NCT number NCT00266565
Other study ID # 01-9-18
Secondary ID FD-R-002396
Status Completed
Phase Phase 1/Phase 2
First received
Last updated
Start date December 2001
Est. completion date April 2005

Study information

Verified date July 2020
Source Children's Hospital Medical Center, Cincinnati
Contact n/a
Is FDA regulated No
Health authority
Study type Interventional

Clinical Trial Summary

Toxicity of anti-IL-5


Description:

The purpose of the study is to assess the toxicity of anti-IL-5, and to see whether it lowers peripheral blood eosinophils and/or tissue and whether it has a steroid and/or interferon sparing effect.

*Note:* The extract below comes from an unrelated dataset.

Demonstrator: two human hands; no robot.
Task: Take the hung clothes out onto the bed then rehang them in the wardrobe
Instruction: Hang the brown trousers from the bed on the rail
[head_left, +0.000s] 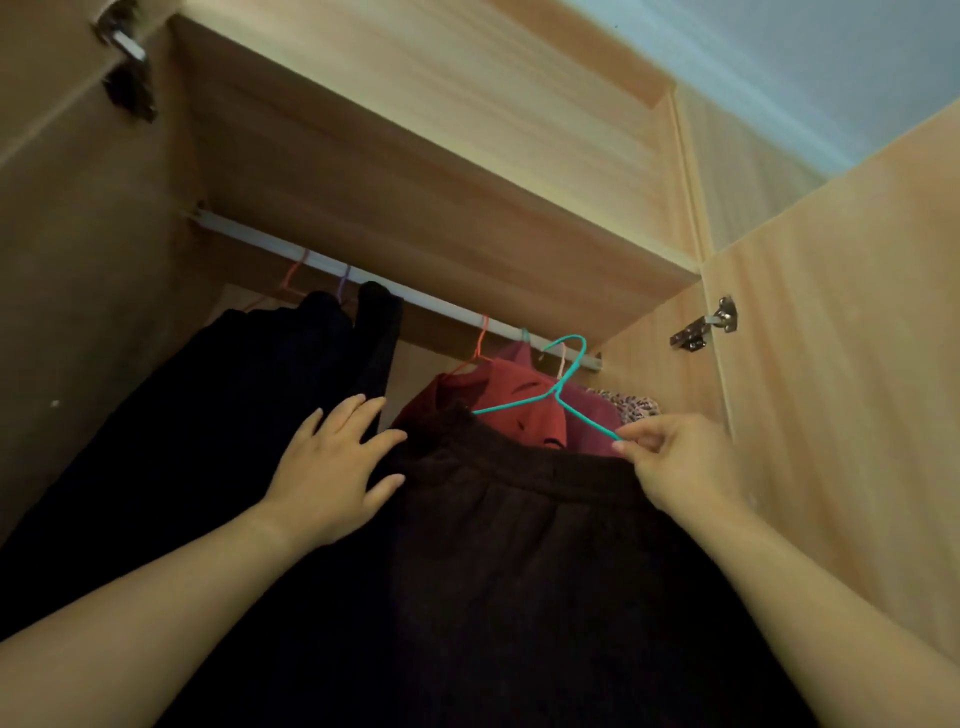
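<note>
A dark brown garment (519, 519) with an elastic waistband hangs on a teal wire hanger (563, 400). The hanger's hook is just below and in front of the white wardrobe rail (415, 296), not on it. My right hand (680, 462) pinches the hanger's right end together with the waistband. My left hand (332, 467) lies flat, fingers spread, against black clothes (249, 395) hanging at the rail's left. A red garment (509, 400), a maroon one (592, 421) and a patterned one (639, 405) hang at the right.
The wooden wardrobe has a shelf (441, 171) right above the rail. Its right door (841, 364) stands open with a metal hinge (706, 325); another hinge (124, 67) is at the top left. A gap on the rail lies between the black and red clothes.
</note>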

Recruitment information / eligibility

Status Completed
Enrollment 24
Est. completion date April 2005
Est. primary completion date April 2005
Accepts healthy volunteers No
Gender All
Age group 18 Years to 65 Years
Eligibility Inclusion Criteria:

- Adequate renal, cardiac, and hepatic function

- Not pregnant or breastfeeding

- A diagnosis of hypereosinophilic syndrome such as:

- Idiopathic hypereosinophilic syndrome;

- Eosinophilia myalgia syndrome;

- Eosinophilic gastroenteritis;

- Churg-Strauss syndrome;

- Eosinophilic cellulitis;

- Benign hypereosinophilia; or

- Eosinophilic esophagitis.

- Maintained on, or in need of, the following: glucocorticoids, interferon, methotrexate, hydroxyurea, cytoxan, 6-mercaptopurine, or vincristine

- Blood eosinophil counts greater than 750 cells/mcl

Exclusion Criteria:

- Creatinine > 3 X upper limit for age

- AST > 5 X upper limit for age

- Platelet count < 50,000/mm3

- Cardiac function:

1. NYHA class IIIb or IV (patients with shortness of breath or fatigue with mild exertion or at rest);

2. Patients with symptomatic supraventricular or ventricular arrythmias requiring treatment;

3. Patients requiring IV heart failure medications;

4. Angina or acute myocardial infarction

- History of renal, hepatic, endocrine, oncologic, cardiovascular disease, or any other condition which, in the opinion of the Investigator, would jeopardize the safety of the patient or impact on the validity of the study results

- History of allergic or adverse response to previous antibody type therapy

- History of allergic or adverse response to anti-IL-5 therapy

- Evidence of, or history of, a parasitic infection (within past 1 year)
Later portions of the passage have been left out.